On 2006-03-07, James Dow Allen wrote: > [...] but I'm sincerely curious whether anyone knows of an *actual* > environment where p == s will ever be false after (p = s-1; p++).
The problem is that evaluating s-1 might cause an underflow and a trap, and then you won't even reach the comparison. You don't necessarily have to dereference an invalid pointer to get a trap.
You might hit this behavior on any segmented architecture (e.g.,
80286, or 80386+ with segments on) and you are virtually guaranteed to hit it on any architecture with fine-grained segmentation. comp.std.c periodically reminisces about the old Burroughs architecture, and it's always possible something like it might come back sometime.
You will also see this behavior in any worthwhile bounds-checking implementation.
Yes, well, that's what comp.lang.c is about...
--
- David A. Holland
(the above address works if unscrambled but isn't checked often)

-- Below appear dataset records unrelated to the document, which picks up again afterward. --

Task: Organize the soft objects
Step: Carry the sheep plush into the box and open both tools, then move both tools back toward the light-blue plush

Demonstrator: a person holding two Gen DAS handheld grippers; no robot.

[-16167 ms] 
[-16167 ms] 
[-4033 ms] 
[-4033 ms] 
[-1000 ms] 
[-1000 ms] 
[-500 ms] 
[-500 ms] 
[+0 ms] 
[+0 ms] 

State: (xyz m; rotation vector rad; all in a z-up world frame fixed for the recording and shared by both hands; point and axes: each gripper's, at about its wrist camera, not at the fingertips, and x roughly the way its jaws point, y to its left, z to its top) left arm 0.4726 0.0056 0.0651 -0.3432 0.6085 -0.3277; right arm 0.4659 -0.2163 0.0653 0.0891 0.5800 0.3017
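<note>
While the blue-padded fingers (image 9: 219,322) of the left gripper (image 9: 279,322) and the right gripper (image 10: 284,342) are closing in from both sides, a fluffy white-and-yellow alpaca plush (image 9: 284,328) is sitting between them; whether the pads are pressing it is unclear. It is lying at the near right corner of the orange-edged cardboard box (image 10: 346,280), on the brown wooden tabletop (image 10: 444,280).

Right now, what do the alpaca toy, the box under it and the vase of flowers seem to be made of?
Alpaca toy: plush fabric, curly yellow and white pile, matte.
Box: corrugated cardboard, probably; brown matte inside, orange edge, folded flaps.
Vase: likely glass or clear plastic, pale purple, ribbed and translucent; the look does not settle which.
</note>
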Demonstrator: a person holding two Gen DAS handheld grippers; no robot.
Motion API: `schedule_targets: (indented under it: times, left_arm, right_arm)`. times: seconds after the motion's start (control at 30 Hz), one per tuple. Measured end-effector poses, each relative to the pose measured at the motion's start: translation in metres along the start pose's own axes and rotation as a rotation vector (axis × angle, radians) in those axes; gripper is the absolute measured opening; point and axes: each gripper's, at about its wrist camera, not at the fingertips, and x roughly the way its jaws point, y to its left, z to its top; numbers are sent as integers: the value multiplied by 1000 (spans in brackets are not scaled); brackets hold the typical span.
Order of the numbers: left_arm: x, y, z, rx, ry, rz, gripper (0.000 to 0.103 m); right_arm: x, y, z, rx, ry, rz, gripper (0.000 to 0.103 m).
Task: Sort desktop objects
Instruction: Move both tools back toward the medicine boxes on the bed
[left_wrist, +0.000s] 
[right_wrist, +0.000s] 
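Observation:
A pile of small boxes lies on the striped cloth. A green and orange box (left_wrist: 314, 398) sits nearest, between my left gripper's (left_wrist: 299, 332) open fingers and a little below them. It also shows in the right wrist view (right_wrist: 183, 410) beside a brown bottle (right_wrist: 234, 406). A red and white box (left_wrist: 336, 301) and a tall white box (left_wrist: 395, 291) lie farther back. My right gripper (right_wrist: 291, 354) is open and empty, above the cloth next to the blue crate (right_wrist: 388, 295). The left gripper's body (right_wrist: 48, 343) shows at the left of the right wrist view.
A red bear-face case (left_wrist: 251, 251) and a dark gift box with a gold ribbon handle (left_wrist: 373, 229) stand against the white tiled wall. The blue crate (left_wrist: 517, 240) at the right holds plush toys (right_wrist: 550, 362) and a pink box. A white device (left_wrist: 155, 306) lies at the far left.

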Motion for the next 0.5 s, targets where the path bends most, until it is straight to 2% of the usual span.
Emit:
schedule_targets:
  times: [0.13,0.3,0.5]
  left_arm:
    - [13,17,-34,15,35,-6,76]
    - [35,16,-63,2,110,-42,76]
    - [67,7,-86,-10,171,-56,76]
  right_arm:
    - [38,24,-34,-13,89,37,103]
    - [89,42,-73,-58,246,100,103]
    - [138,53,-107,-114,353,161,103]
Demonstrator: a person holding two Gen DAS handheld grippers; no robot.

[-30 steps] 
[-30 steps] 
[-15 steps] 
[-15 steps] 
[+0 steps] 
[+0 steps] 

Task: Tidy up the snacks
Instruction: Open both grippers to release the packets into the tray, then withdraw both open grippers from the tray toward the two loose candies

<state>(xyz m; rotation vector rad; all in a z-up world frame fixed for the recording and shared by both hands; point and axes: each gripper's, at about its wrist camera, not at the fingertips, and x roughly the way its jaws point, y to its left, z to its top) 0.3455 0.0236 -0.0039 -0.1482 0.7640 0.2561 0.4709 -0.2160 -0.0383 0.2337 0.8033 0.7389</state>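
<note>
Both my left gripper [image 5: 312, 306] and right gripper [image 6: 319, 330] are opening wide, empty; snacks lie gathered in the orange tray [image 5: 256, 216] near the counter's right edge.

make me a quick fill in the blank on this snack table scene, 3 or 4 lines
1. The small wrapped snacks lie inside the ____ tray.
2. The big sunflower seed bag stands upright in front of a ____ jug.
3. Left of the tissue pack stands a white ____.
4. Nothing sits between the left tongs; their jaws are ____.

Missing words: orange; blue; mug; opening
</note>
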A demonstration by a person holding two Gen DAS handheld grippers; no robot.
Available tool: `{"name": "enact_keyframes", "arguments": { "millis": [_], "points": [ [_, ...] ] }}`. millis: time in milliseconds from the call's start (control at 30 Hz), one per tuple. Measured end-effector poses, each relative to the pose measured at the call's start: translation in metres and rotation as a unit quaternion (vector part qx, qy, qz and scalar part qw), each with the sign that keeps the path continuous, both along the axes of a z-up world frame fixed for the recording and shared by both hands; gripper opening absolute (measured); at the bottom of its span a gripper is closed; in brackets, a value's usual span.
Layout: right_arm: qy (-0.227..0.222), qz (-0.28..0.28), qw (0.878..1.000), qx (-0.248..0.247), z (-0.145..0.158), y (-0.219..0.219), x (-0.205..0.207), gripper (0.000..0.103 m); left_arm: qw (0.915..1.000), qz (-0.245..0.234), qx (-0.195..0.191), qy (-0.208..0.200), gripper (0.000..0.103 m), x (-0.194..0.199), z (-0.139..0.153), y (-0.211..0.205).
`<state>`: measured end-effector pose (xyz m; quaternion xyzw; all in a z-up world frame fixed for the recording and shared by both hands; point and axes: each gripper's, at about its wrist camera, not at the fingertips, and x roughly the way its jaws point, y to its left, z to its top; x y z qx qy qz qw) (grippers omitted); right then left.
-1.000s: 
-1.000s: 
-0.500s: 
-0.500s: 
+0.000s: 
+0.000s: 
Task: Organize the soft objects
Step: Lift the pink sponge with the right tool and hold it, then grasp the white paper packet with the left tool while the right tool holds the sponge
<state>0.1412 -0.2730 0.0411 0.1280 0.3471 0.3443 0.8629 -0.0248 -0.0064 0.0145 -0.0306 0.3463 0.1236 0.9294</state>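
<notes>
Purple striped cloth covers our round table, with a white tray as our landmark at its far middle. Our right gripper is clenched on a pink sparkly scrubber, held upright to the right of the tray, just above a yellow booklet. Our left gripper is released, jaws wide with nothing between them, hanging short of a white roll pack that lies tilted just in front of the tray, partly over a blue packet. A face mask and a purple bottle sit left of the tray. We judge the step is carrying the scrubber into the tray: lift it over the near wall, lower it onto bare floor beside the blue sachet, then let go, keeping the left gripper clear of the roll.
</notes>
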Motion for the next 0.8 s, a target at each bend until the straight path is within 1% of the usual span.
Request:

There's (at least) one more property I forgot to mention. Given:
#define LEN 100 #define INC 5000 /* modify both of these as you like */ int arr[LEN]; int *ptr1 = arr; int *ptr2 = ptr1 + INC; /* D */
would you also require that, at point D, ptr2 > ptr1? (If pointer arithmetic wraps around, this might not be the case even if adding and subtracting as above always gets you back to the original address.)
And you think that having the standard guarantee this behavior is worth the cost of making it much more difficult to implement C on systems where the underlying machine addresses don't meet this property, yes?
If so, that's a consistent point of view, but I disagree with it.
I'll also mention that none of this stuff has changed significantly between C90 (the 1990 ISO C standard, equivalent to the original ANSI standard of 1989) and C99 (the 1990 ISO standard).
In fact, I just checked my copy of K&R1 (published in 1978). I can't copy-and-paste from dead trees, so there may be some typos in the following. This is from Appendix A, the C Reference Manual, section
7.4, Additive operators:
A pointer to an object in an array and a value of any integral type may be added. [...] The result is a pointer of the same type as the original pointer, and which points to another object in the same array, appropriately offset from the orginal object.
[...]
[... likewise for subtracting an integer from a pointer ...]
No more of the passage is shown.